Syndicated programmers might as easily call it "daylight shavings time," as longer days and the call of the great outdoors continued to shave viewers off household totals.
Access and early fringe offerings remained generally in the doldrums as the second week of daylight savings time continued to depress the dayparts, though some of those programs rebounded a bit in Nielsen’s national averages for the week ended April 17.
Viewing levels slipped another 634,000 households, bringing the total decline since the time change April 3 to 3.463 million homes.
In access, the top off-net sitcoms all recovered slightly from last week’s drubbing.
Everybody Loves Raymond (6.3) jumped 7% for the week and 24% from the comparable year-ago week. Seinfeld (5.6), meanwhile, was up 2% but down 7% from a year ago, while Friends (5.1) increased 4% and saw its year-to-year average drop 9%.
Magazines and games remained flat, with the exceptions of Extra—rebounding 10% from last week’s season low, despite falling 15% from a year ago—and Family Feud, dropping 5% on the week and year.

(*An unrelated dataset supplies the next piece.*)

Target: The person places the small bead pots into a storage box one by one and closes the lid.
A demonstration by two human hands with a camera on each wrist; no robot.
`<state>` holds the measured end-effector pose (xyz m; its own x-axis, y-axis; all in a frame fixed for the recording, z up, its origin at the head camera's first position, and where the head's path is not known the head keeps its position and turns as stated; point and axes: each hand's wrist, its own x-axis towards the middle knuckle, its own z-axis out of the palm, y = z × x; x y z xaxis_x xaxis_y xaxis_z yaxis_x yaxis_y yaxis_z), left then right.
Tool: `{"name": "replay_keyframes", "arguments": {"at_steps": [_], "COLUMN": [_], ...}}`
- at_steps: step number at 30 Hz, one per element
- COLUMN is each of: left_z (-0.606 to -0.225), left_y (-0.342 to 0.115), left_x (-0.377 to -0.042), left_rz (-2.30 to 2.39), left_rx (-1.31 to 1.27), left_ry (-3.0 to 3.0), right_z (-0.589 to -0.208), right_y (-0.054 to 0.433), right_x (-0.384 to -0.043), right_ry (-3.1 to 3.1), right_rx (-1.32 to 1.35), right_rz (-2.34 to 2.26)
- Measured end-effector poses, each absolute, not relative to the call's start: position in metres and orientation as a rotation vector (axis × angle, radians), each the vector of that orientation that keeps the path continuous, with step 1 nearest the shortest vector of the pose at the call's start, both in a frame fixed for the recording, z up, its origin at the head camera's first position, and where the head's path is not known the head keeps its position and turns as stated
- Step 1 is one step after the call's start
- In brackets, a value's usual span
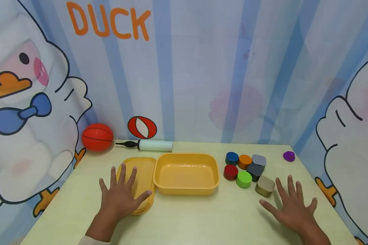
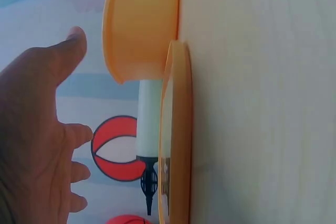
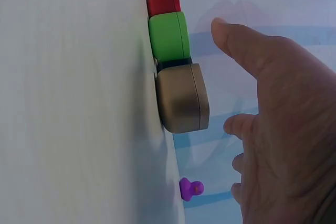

In its fifth week ended April 24, meanwhile, Twentieth TV’s A Current Affair revival hit its lowest score yet in overnight metered markets. It averaged a 2.6 rating/5 share for its primary runs in 30 markets—down 24% from its 3.4/7 lead-in and 16% from the year-ago time period average of 3.1/6.
Its best performances came in Atlanta, market No. 9 (up 51% from a year ago) and 10th-ranked Detroit (with a 48% hike). In the largest markets, however, it underperformed year-ago time periods: down 48% in New York, 37% in Los Angeles and 43% in Chicago.
Among daytime performers, hurt by warmer weather in the East, the national rankings showed that none of the talkers were up except Tony Danza. Five remained unchanged and three declined.